EXERCISE AIM: What you write must be the listing below in full, word for word, minus its pictures.

DATA SEGMENT:
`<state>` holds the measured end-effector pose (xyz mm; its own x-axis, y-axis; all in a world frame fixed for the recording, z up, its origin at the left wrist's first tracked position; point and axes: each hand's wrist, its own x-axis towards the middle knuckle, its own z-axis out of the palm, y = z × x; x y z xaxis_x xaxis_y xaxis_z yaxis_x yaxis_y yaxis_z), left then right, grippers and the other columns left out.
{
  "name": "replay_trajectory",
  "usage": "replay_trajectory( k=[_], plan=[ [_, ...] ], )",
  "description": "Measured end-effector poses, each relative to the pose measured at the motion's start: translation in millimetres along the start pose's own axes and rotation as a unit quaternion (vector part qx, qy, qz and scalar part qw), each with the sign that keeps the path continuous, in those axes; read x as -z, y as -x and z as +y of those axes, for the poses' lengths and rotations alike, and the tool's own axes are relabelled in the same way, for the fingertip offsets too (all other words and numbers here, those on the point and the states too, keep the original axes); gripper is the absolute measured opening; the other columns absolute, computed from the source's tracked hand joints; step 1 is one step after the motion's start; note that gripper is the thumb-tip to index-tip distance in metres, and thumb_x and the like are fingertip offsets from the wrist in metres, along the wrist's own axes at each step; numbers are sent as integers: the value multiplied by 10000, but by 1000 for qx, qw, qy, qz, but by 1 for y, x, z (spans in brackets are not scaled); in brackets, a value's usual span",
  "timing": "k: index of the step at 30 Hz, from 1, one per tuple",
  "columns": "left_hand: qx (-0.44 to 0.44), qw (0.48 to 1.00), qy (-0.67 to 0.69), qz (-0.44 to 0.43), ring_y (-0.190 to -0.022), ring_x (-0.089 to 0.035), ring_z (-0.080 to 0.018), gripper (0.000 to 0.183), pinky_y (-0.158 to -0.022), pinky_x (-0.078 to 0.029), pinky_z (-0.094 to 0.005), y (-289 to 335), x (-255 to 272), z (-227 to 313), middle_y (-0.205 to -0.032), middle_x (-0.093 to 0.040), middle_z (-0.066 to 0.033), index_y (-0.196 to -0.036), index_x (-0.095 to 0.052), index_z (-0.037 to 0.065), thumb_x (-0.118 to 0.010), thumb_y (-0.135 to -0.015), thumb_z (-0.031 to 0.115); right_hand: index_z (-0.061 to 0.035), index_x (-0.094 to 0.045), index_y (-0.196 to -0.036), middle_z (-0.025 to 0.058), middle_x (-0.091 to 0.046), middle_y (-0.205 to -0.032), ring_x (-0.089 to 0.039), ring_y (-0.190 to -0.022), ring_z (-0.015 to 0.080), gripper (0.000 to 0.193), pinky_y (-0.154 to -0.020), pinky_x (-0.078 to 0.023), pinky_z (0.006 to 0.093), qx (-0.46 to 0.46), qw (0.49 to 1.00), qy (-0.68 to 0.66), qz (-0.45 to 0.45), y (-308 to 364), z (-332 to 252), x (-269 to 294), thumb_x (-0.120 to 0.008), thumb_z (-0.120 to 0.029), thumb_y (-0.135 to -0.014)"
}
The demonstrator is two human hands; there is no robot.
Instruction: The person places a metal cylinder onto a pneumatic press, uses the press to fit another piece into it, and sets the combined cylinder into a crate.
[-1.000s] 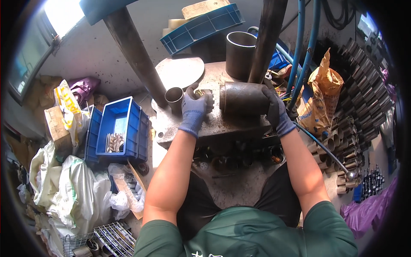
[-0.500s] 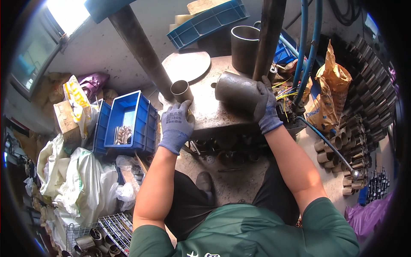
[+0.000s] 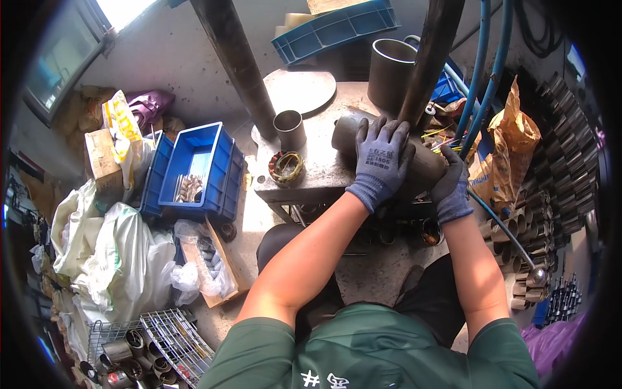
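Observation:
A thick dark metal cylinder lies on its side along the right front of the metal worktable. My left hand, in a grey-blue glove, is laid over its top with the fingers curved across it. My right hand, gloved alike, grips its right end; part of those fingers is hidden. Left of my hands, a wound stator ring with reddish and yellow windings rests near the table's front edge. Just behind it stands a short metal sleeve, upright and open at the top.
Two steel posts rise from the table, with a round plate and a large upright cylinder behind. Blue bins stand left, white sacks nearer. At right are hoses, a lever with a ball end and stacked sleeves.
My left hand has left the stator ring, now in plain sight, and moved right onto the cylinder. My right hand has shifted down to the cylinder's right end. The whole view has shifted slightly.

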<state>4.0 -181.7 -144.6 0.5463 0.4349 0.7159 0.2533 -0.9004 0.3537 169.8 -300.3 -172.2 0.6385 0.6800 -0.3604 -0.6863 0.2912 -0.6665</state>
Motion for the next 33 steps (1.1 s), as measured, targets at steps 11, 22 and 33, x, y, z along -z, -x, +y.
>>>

OUTPUT FOR THIS EXERCISE:
`<state>` holds the measured end-effector pose (xyz mm; its own x-axis, y-axis; all in a world frame fixed for the recording, z up, its origin at the left wrist's first tracked position; point and axes: each hand's wrist, its own x-axis towards the middle knuckle, its own z-axis out of the palm, y = z × x; x y z xaxis_x xaxis_y xaxis_z yaxis_x yaxis_y yaxis_z), left then right, grippers and the other columns left out.
{
  "name": "replay_trajectory",
  "usage": "replay_trajectory( k=[_], plan=[ [_, ...] ], )",
  "description": "Measured end-effector poses, each relative to the pose measured at the motion's start: translation in millimetres along the start pose's own axes and rotation as a unit quaternion (vector part qx, qy, qz and scalar part qw), each with the sign that keeps the path continuous, in those axes; read x as -z, y as -x and z as +y of those axes, for the poses' lengths and rotations alike, and the tool's own axes are relabelled in the same way, for the fingertip offsets too (all other words and numbers here, those on the point and the states too, keep the original axes); gripper is the absolute measured opening; the other columns absolute, computed from the source's tracked hand joints; step 1 is one step after the motion's start; note that gripper is the thumb-tip to index-tip distance in metres, and thumb_x and the like are fingertip offsets from the wrist in metres, along the wrist's own axes at each step; numbers are sent as integers: the value multiplied by 10000, but by 1000 for qx, qw, qy, qz, but by 1 for y, x, z (spans in brackets are not scaled); in brackets, a value's usual span",
  "timing": "k: index of the step at 30 Hz, from 1, one per tuple",
  "columns": "left_hand: qx (-0.44 to 0.44), qw (0.48 to 1.00), qy (-0.67 to 0.69), qz (-0.44 to 0.43), ring_y (-0.190 to -0.022), ring_x (-0.089 to 0.035), ring_z (-0.080 to 0.018), gripper (0.000 to 0.183), pinky_y (-0.158 to -0.022), pinky_x (-0.078 to 0.029), pinky_z (-0.094 to 0.005), y (-289 to 335), x (-255 to 272), z (-227 to 313), middle_y (-0.205 to -0.032), middle_x (-0.093 to 0.040), middle_z (-0.066 to 0.033), index_y (-0.196 to -0.036), index_x (-0.095 to 0.052), index_z (-0.037 to 0.065), thumb_x (-0.118 to 0.010), thumb_y (-0.135 to -0.015), thumb_z (-0.031 to 0.115); right_hand: index_z (-0.061 to 0.035), index_x (-0.094 to 0.045), index_y (-0.196 to -0.036), middle_z (-0.025 to 0.058), middle_x (-0.091 to 0.046), middle_y (-0.205 to -0.032), ring_x (-0.089 to 0.039), ring_y (-0.190 to -0.022), ring_z (-0.015 to 0.080), gripper (0.000 to 0.193), pinky_y (-0.154 to -0.020), pinky_x (-0.078 to 0.023), pinky_z (0.006 to 0.093), qx (-0.46 to 0.46), qw (0.49 to 1.00), qy (-0.68 to 0.66), qz (-0.45 to 0.45), y (-308 to 364), z (-332 to 252), x (-269 to 294), thumb_x (-0.120 to 0.008), thumb_z (-0.120 to 0.029), thumb_y (-0.135 to -0.014)"
}
The demonstrator is two human hands; there is no robot.
Instruction: The person places a metal cylinder onto a pneumatic press, uses the press to fit another piece into it, and sets the combined cylinder into a crate.
[-1.000s] 
[-0.500s] 
[+0.000s] 
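Observation:
A thick dark metal cylinder lies on its side along the right front of the metal worktable. My left hand, in a grey-blue glove, is laid over its top with the fingers curved across it. My right hand, gloved alike, grips its right end; part of those fingers is hidden. Left of my hands, a wound stator ring with reddish and yellow windings rests near the table's front edge. Just behind it stands a short metal sleeve, upright and open at the top.
Two steel posts rise from the table, with a round plate and a large upright cylinder behind. Blue bins stand left, white sacks nearer. At right are hoses, a lever with a ball end and stacked sleeves.
My left hand has left the stator ring, now in plain sight, and moved right onto the cylinder. My right hand has shifted down to the cylinder's right end. The whole view has shifted slightly.
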
<state>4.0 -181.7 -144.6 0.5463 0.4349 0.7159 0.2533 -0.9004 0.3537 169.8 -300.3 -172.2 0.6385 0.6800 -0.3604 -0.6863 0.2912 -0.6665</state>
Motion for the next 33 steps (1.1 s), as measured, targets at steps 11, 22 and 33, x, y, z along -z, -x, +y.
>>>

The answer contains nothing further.